Au cours de ce procès qui a duré près de deux ans et dont le jury a été choisi en janvier 2023, Williams est apparu en cour presque hebdomadairement, et son attention au procès était palpable, lors du livestream des audiences gérées par Law&Crime et suivi par des milliers de gens. Le procès qui a débuté avec six accusés a été affligé de toutes sortes de problèmes dès le début, et a attiré l'attention du monde entier avec l'arrestation spectaculaire, devant les caméras, de M. Steel pour outrage à magistrat (cette accusation a été abandonnée par la suite) et la récusation du juge en chef du comté de Fulton, Ural Glanville, pour sa gestion d'une réunion secrète avec M. Copeland et les procureurs, qui excluait la défense.
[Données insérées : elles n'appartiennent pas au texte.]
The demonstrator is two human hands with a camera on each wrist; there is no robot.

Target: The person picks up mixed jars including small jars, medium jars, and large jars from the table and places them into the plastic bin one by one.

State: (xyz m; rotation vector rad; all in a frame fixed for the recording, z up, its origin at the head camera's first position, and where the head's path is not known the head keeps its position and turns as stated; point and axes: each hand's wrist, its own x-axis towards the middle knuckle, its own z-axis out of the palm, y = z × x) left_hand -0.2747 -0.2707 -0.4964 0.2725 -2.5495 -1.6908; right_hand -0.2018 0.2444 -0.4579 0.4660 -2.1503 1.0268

L’annonce de la remise en liberté de Young Thug a ravi les fans du monde entier hier soir. «Les mots ne peuvent décrire la joie et le soulagement que j’ai de savoir que Jeffery est libre» dit Kevin Liles, ancien dirigeant de 300 Elektra Entertainment et cofondateur de 300 Entertainement, dans un communiqué. «Il y aura un moment pour discuter de la criminalisation des paroles de rap et d’utiliser la liberté comme arme contre les accusés, mais, en ce moment, tout le monde peut simplement se réjouir que cet artiste remarquable et cet encore meilleur père pourra embrasser ses enfants, ses parents, sa famille et ses proches ce soir. Nous devons nous souvenir que les artistes ne sont pas des personnages fictifs. Ce sont des humains avant tout. Que Dieu bénisse Jeffery et sa famille.»
Le procès, où doivent encore défiler trois autres accusés, devrait reprendre lundi prochain.